▸ What to do
What is needed is an exact reproduction of the listing, without its pictures.

=== Begin Enclosure ===

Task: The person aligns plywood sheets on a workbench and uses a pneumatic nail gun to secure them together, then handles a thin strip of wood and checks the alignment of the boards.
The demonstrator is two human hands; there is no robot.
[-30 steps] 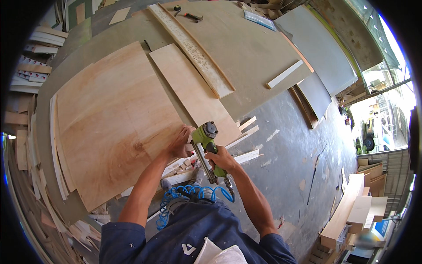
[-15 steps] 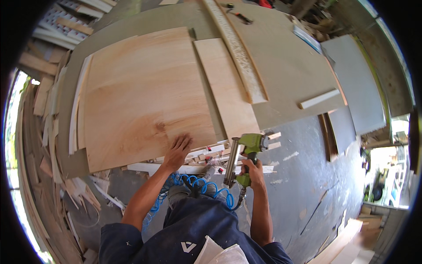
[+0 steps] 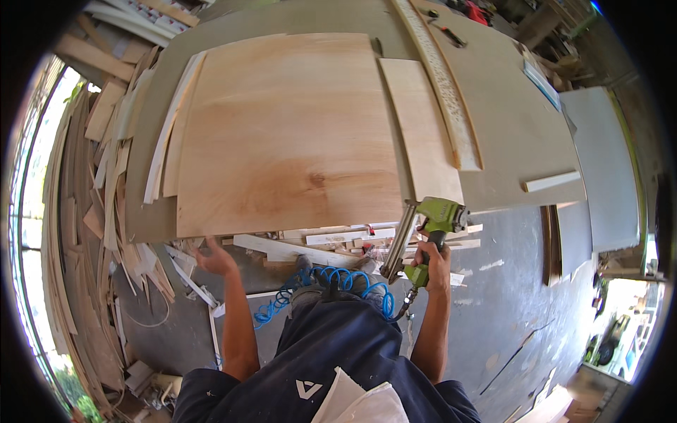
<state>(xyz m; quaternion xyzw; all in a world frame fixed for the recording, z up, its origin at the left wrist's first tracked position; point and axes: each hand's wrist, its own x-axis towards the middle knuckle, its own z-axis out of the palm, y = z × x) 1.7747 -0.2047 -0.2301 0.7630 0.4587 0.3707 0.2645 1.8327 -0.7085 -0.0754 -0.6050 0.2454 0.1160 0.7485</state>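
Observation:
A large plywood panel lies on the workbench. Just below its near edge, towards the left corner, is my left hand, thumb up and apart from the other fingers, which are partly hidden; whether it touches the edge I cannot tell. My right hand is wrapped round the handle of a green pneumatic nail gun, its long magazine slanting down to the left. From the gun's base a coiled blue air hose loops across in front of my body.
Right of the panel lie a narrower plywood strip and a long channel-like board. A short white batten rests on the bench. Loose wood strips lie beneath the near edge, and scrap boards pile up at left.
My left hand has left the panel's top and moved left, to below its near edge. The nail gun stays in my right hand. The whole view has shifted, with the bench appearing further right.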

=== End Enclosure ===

▸ Exercise output
Task: The person aligns plywood sheets on a workbench and uses a pneumatic nail gun to secure them together, then handles a thin strip of wood and checks the alignment of the boards.
The demonstrator is two human hands; there is no robot.
[-30 steps] 
[-15 steps] 
[+0 steps] 
<state>(xyz m; quaternion xyzw; all in a world frame fixed for the recording, z up, its origin at the left wrist's first tracked position; point and axes: each hand's wrist, its own x-axis towards the middle knuckle, its own z-axis out of the palm, y = z × x) 1.7747 -0.2047 -0.2301 0.7630 0.4587 0.3707 0.2645 1.8327 -0.7085 -0.0754 -0.6050 0.2454 0.1160 0.7485</state>
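Observation:
A large plywood panel lies on the workbench. Just below its near edge, towards the left corner, is my left hand, thumb up and apart from the other fingers, which are partly hidden; whether it touches the edge I cannot tell. My right hand is wrapped round the handle of a green pneumatic nail gun, its long magazine slanting down to the left. From the gun's base a coiled blue air hose loops across in front of my body.
Right of the panel lie a narrower plywood strip and a long channel-like board. A short white batten rests on the bench. Loose wood strips lie beneath the near edge, and scrap boards pile up at left.
My left hand has left the panel's top and moved left, to below its near edge. The nail gun stays in my right hand. The whole view has shifted, with the bench appearing further right.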

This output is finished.